Steimetz also approached Varian Medical Systems and asked for a model of the equipment used for radiation treatment. She received a dollhouse-sized model, via express post. Steimetz then commissioned a studio that reproduces art for museums to create a larger model of the radiation therapy delivery device. “The studio was so excited about making something that would help sick kids that they went beyond our requests and included more details on the model machine,” said Steimetz. This realistic model now prepares the children for treatment.

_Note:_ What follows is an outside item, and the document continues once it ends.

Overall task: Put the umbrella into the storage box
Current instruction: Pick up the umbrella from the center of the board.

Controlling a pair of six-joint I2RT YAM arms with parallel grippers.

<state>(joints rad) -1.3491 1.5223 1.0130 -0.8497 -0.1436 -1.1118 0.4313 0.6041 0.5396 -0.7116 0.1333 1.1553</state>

In addition, Steimetz found kids’ books about radiation in Hebrew and Arabic to read to the children. “With these tools, we can help kids with cancer understand what will happen to them,” she noted. “This knowledge enables the kids to cooperate and reduces the need for sedation.”
Recently, one of the radiation technicians sought Steimetz out to tell her that a challenged nine-year-old was one of the most prepared patients she’s had and cooperated throughout the treatment. “That’s all the reward I need,” Steimetz said.
Steimetz’ educational tools are part of the “MEDucation Project,” devised, lead, and run by Pinchover. MEDucation is a unique series of lesson plans that facilitate hospitalized children’s understanding of the various medical treatments and procedures they are likely to experience during their hospital stay. MEDucation has been further developed to roll out to other hospitals in Israel. To date, six Israeli hospitals have started to use these educational tools.